Alors que la France s’apprête à affronter un nouvel épisode de fortes chaleurs, la géographe Magali Reghezza-Zitt alerte sur l’urgence d’adopter des mesures bien plus ambitieuses que les dispositifs classiques pour faire face à l’aggravation du réchauffement climatique. Selon Libération, cette spécialiste souligne que « plus le réchauffement s’aggrave, plus nos outils d’adaptation deviendront inefficaces », appelant ainsi à une accélération radicale de la transition vers la neutralité carbone.
Ce qu'il faut retenir
- La géographe Magali Reghezza-Zitt estime que les outils d’adaptation actuels seront insuffisants face à l’aggravation du réchauffement climatique.
- Elle insiste sur la nécessité de tendre vers la neutralité carbone pour éviter l’inefficacité future des dispositifs d’adaptation.
- Un épisode de fortes chaleurs est attendu en France à très court terme, selon les prévisions météorologiques.
- Les dispositifs classiques, comme les plans canicule, ne suffiront plus pour protéger les populations.
- La neutralité carbone est présentée comme la seule solution viable pour limiter les impacts du changement climatique.
Un avertissement face à l’imminence des fortes chaleurs
La semaine prochaine, Météo-France annonce le retour de températures élevées sur l’ensemble du territoire métropolitain. Cette vague de chaleur précoce survient dans un contexte où les records de température se multiplient d’année en année. Magali Reghezza-Zitt, géographe spécialisée dans les risques naturels et membre du Haut Conseil pour le climat, tire la sonnette d’alarme : « Si nous ne changeons pas de braquet, les outils actuels de gestion des risques climatiques, comme les plans canicule ou les systèmes d’alerte précoce, risquent de devenir obsolètes d’ici quelques années. » Elle rappelle que ces dispositifs, bien que nécessaires, restent limités face à une hausse continue des températures.
La neutralité carbone, une priorité absolue
Pour la chercheuse, la solution réside dans une réduction drastique des émissions de gaz à effet de serre. « Les pouvoirs publics doivent passer d’une logique de gestion de crise à une logique de prévention structurelle », a-t-elle déclaré. Selon elle, la neutralité carbone d’ici 2050, comme le prévoit la loi française, est un objectif insuffisant si des mesures concrètes ne sont pas mises en œuvre dès maintenant. Elle cite en exemple les pays nordiques, où les politiques de décarbonation accélérée ont permis de limiter l’impact des vagues de chaleur sur les populations vulnérables.
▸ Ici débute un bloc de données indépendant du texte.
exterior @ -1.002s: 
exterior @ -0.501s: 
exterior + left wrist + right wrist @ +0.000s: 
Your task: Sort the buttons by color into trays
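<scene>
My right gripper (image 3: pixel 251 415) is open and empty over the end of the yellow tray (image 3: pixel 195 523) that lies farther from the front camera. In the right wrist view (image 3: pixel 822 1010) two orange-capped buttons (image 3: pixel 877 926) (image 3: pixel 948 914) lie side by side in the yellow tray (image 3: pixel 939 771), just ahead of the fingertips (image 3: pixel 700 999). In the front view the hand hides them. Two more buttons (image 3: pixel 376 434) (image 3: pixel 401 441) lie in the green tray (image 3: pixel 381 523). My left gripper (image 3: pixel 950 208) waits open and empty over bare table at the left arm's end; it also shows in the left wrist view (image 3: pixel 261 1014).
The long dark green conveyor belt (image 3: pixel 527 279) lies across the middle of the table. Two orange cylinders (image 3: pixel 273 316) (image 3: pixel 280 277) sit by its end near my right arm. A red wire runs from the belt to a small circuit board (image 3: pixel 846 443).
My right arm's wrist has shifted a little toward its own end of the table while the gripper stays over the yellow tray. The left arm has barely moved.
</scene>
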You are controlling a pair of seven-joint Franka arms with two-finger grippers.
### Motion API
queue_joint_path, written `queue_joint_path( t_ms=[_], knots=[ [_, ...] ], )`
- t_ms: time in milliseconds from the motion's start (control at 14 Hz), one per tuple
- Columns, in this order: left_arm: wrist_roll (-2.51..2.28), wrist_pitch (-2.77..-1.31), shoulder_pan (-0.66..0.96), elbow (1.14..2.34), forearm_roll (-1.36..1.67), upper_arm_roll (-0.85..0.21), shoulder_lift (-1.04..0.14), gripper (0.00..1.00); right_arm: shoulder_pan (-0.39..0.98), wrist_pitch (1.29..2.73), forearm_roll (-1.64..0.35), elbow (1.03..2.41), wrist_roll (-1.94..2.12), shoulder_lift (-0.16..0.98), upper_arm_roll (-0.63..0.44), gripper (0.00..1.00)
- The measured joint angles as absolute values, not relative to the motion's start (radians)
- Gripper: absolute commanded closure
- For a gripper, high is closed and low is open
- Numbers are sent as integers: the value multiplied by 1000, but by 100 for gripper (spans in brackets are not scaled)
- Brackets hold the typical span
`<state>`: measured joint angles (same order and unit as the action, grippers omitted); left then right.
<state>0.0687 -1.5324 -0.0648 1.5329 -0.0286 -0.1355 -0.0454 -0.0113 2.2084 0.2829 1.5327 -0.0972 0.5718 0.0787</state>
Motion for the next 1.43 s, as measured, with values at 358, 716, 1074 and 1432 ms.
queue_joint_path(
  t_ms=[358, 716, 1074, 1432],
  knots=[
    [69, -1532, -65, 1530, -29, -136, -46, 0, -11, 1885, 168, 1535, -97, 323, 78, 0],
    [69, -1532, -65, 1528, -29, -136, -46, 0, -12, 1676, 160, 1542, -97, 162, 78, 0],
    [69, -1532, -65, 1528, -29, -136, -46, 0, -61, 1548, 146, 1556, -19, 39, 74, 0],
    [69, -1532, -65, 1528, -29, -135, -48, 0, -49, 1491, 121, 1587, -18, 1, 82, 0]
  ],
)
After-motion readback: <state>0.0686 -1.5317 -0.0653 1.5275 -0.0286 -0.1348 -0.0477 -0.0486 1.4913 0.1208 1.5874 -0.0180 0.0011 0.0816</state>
— Autant dire que sans une réduction rapide des émissions, les épisodes de canicule deviendront ingérables, même avec des systèmes d’adaptation sophistiqués. —
Des outils classiques déjà dépassés ?
Les plans canicule actuels, déployés chaque été par les autorités sanitaires, reposent sur des systèmes d’alerte, des consignes de prévention et l’ouverture de centres de rafraîchissement. Pourtant, Magali Reghezza-Zitt estime que ces mesures ne suffiront plus à long terme. « Les projections climatiques montrent que d’ici 2050, des températures de 50°C pourraient être atteintes en France, un seuil que nos infrastructures ne sont absolument pas conçues pour supporter », a-t-elle précisé. Elle cite notamment le cas des réseaux électriques, qui pourraient être mis à rude épreuve en cas de canicule prolongée, comme ce fut le cas lors de la vague de chaleur de 2022.
Magali Reghezza-Zitt a par ailleurs souligné que les collectivités locales avaient un rôle clé à jouer dans cette transition. « Les villes doivent repenser leur urbanisme, en intégrant davantage d’espaces verts et de matériaux réfléchissants pour limiter l’effet d’îlot de chaleur urbain », a-t-elle expliqué. Les prochaines élections municipales de 2026 pourraient ainsi devenir un enjeu majeur pour la mise en œuvre de ces politiques.
Les prochaines semaines seront donc décisives pour évaluer si les déclarations de la géographe trouveront un écho auprès des décideurs politiques. Une chose est sûre : l’urgence climatique ne laisse plus de place aux demi-mesures.
Selon Magali Reghezza-Zitt, les plans canicule, les systèmes d’alerte précoce et les infrastructures urbaines (comme les réseaux électriques) sont les premiers menacés. Ces dispositifs, conçus pour des vagues de chaleur moins intenses, pourraient devenir inefficaces face à des températures dépassant régulièrement les 40°C.